Japan is pushing ahead with a new five-year, $180 million project to build a bio-repository of blood and tissue samples from 300,000 citizens suffering from cancers, diabetes, rheumatoid arthritis and other common diseases. Led by high-throughput genotyping pioneer Yusuke Nakamura at the University of Tokyo's Institute for Medical Science (IMS), the Biobank Japan project will also investigate the pharmacogenetics of common diseases.

Samples and patient data for the project will be collected by a network of collaborating organizations and by several large private medical schools, including Nihon University, Juntendo University and the Tokushukai group. Genotyping will be undertaken by the SNP Research Center at the Institute for Physical and Chemical Research in Yokohama.

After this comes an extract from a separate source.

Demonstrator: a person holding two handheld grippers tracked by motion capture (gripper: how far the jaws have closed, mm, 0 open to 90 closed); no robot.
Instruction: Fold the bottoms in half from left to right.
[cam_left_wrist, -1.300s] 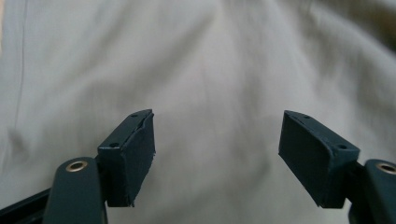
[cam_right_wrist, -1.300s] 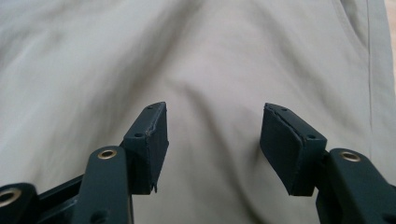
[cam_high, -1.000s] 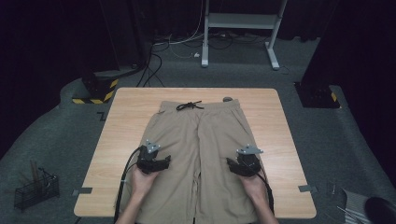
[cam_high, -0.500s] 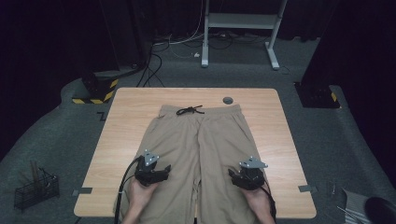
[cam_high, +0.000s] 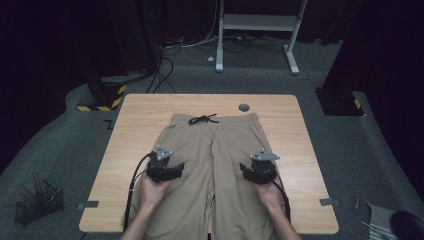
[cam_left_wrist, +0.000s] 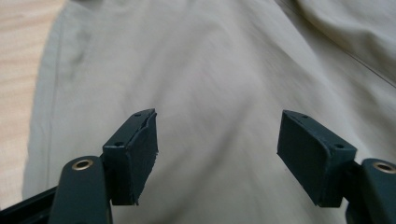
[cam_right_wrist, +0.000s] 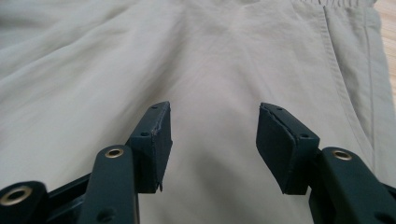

Critics say the project was launched without sufficient debate on its scientific value. The fact that none of the large public universities—with the exception of the IMS—is participating in the project has also raised eyebrows, but Nakamura argues that public university hospitals are ill-equipped to collect large numbers of samples. Private hospitals are also moving much more aggressively toward the standardization of therapeutic approaches, he says.

Although research on disease-related single-nucleotide polymorphisms has been well supported through the government's 'Millennium Project' (Nat. Med. 5, 1095; 1999), access to human specimens remains a major issue for Japanese researchers. As part of the new venture, a facility to store the collected specimens will be built at the IMS. For security reasons, however, medical and genetic data will be stored elsewhere, and will only be available to researchers in statistical form.

In retrospect, says Nakamura, the issue of sample collection should have been addressed early on in the Millennium Project. But a lack of coordination among ministries at the time would have made an endeavor like Biobank Japan impossible, he says.

Once the project is complete, scientists in academia and public-sector research institutes will have access to the samples. But the Japanese education ministry, which is financing the project, has yet to decide whether private companies will be granted access. In its present form, say industry insiders, the project does not sufficiently address industry's interests.

According to Shohei Yonemoto, a science policy analyst and director of the Center for Life Science and Society, a private think-tank near Tokyo, many of the legal and ethical issues surrounding the project have yet to be resolved. For example, Japan lacks legislation to protect patients in clinical studies, and there are no clear rules on the use of human materials for research. A new bill to protect personal information, the first of its kind in Japan, also explicitly exempts data used in scientific research.

Officials at Japan's Ministry of International Trade and Industry have now set up an expert group to help the ministry draft legislation for data protection in scientific research, but it is unclear when the new rules will be available.